Il me dévisage d’un œil méfiant et se gratte la barbe. Puis, brusquement :

— Il y a des imbéciles partout.

— Ce qui est fâcheux, c’est que ces imbéciles ont trouvé du crédit à Berlin. L’empereur Guillaume est convaincu que tes amis et toi, vous travaillez de toute votre influence pour la paix.

— L’empereur Guillaume... Mais tu ne sais donc pas que c’est le Diable qui l’inspire ? Toutes ses paroles, tous ses gestes lui sont commandés par le Diable. Je sais ce que je dis ; je m’y connais... C’est le Diable seul qui le soutient. Mais un beau jour, subitement, le Diable se retirera de lui, parce que Dieu en aura décidé ainsi. Et Guillaume tombera à plat, comme une vieille chemise qu’on jette au fumier.

— Alors, notre victoire est certaine. Le Diable ne peut évidemment pas être vainqueur.

— Oui, nous aurons la victoire. Mais je ne sais quand... Dieu choisit comme il lui plaît l’heure de ses miracles.
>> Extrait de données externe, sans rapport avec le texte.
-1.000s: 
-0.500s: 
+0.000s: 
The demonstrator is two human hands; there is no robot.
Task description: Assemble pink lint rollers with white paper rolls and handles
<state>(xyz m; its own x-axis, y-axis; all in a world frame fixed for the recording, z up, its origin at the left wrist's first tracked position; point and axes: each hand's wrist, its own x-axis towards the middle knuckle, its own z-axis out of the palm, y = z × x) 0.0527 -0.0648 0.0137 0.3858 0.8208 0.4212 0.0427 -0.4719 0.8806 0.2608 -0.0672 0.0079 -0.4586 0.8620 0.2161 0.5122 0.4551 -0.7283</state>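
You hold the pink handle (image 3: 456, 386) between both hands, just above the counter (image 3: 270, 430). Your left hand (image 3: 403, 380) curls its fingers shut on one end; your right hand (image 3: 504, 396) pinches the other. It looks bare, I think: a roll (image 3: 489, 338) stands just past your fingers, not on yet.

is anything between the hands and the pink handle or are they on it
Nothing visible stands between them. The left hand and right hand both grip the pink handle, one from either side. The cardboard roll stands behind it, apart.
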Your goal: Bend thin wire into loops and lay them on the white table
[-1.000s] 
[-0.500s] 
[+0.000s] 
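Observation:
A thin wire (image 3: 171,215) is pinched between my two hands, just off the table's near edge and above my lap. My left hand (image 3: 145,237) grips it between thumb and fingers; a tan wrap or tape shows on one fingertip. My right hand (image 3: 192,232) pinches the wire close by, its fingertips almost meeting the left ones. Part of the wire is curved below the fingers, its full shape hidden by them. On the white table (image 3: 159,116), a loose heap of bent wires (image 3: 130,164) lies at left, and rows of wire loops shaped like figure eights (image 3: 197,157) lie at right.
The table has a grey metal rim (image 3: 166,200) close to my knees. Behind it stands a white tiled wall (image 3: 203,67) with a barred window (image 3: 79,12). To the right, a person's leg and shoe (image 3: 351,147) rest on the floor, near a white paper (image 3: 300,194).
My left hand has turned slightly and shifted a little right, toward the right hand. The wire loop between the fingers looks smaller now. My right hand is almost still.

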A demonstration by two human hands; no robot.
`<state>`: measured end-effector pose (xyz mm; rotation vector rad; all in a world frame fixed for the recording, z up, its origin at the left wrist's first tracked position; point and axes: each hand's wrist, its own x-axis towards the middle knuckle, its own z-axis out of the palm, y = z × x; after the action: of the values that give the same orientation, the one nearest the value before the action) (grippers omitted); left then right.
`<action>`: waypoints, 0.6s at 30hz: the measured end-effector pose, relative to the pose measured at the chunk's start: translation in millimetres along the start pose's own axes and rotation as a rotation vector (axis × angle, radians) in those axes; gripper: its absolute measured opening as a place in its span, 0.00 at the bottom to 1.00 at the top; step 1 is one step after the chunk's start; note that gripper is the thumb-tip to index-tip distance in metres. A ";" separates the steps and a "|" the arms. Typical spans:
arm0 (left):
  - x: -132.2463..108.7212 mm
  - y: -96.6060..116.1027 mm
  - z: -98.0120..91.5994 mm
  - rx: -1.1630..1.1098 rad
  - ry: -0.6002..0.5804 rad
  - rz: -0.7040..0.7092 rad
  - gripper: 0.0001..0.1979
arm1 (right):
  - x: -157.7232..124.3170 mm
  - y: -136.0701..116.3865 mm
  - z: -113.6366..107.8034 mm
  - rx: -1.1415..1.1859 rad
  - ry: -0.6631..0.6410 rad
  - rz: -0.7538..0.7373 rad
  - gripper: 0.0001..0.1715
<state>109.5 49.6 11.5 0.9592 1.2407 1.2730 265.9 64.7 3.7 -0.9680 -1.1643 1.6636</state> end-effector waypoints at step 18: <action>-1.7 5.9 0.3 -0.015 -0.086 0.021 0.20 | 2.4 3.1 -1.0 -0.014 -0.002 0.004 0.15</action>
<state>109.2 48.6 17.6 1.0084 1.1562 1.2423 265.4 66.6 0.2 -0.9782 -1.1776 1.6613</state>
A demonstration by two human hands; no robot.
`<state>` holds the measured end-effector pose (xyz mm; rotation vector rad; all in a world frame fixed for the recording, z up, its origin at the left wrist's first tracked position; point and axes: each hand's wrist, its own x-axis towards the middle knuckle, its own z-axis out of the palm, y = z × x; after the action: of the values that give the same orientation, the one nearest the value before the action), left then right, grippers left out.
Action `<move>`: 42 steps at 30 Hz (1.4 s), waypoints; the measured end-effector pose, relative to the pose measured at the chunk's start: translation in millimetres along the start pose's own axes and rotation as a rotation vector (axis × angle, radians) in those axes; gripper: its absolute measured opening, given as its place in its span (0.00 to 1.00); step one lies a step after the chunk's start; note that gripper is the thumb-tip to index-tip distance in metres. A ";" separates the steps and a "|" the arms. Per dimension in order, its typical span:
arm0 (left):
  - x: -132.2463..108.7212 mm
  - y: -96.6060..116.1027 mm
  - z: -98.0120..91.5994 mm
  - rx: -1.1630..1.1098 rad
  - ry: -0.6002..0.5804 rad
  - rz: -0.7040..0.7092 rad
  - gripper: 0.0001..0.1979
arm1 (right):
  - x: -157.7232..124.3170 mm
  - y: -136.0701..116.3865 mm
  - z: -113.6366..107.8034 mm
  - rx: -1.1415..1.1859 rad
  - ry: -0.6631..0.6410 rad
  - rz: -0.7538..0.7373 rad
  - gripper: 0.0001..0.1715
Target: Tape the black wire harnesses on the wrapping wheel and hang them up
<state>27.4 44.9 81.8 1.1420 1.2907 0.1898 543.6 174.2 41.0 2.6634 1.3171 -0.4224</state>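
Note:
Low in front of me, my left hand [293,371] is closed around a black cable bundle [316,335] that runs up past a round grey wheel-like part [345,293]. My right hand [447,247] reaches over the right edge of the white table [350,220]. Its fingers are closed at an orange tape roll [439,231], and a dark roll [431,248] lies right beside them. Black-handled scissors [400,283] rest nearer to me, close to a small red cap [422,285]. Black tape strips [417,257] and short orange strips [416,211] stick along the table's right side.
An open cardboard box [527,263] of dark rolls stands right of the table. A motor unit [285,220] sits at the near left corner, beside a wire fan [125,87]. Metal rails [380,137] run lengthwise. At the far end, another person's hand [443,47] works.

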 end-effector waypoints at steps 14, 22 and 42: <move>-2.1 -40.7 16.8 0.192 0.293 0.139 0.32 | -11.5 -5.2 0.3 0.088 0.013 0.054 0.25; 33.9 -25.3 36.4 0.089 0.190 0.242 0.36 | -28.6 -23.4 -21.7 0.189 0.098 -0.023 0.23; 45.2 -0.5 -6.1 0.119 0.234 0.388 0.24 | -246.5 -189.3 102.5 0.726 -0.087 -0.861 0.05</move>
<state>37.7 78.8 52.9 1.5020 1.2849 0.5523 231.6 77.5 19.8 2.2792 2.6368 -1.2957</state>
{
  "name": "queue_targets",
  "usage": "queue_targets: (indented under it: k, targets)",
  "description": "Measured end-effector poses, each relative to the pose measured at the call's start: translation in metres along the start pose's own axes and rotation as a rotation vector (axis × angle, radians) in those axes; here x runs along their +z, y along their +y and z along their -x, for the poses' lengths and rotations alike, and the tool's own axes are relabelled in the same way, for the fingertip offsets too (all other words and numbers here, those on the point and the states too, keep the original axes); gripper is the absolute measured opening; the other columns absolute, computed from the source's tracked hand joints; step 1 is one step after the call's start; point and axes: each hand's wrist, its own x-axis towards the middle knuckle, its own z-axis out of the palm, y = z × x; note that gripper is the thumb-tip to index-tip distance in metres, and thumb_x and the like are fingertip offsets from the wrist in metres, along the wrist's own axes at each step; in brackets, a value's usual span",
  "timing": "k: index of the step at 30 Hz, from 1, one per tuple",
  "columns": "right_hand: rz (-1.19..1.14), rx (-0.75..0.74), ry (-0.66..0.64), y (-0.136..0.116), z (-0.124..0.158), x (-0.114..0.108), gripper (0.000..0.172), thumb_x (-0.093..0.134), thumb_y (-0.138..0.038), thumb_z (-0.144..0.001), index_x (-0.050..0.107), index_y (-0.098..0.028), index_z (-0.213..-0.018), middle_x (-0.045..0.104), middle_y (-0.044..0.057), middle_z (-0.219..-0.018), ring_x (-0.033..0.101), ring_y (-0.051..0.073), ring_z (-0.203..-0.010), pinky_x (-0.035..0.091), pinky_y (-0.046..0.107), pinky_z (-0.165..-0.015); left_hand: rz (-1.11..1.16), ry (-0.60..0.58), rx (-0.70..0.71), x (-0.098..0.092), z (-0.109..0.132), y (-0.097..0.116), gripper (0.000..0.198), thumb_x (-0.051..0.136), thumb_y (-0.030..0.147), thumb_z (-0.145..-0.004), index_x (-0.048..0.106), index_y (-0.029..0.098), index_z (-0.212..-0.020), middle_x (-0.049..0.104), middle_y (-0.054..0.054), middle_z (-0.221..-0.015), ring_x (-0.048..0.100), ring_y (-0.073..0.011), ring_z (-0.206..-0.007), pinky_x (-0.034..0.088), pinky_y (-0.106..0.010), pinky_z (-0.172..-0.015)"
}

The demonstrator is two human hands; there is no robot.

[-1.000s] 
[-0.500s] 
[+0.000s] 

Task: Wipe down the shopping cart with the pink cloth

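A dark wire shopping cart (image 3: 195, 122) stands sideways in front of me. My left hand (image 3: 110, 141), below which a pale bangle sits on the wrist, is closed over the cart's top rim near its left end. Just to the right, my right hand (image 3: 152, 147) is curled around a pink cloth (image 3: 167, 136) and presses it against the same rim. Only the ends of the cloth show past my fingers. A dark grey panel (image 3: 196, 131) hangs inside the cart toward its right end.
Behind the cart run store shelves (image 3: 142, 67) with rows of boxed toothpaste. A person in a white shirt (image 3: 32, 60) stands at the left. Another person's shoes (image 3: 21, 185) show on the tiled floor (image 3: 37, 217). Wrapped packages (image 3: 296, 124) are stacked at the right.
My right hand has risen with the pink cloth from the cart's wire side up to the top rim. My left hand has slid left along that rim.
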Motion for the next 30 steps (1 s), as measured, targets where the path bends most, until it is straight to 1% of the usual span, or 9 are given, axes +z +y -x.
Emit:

Aussi nous ne sommes pas au bout de nos peines ; nous verrons couler encore beaucoup de sang et beaucoup de larmes...

Il revient à son thème initial, à la nécessité d’alléger les souffrances populaires :

— Cela coûtera des sommes énormes, des millions et des millions de roubles. Mais il ne faut pas regarder à la dépense... Car, vois-tu, quand le peuple souffre trop, il devient mauvais ; il peut être terrible ; il va même quelquefois jusqu’à parler de république... Tu devrais dire tout cela à l’Empereur.

— Je ne peux pourtant pas dire à l’Empereur du mal de la république !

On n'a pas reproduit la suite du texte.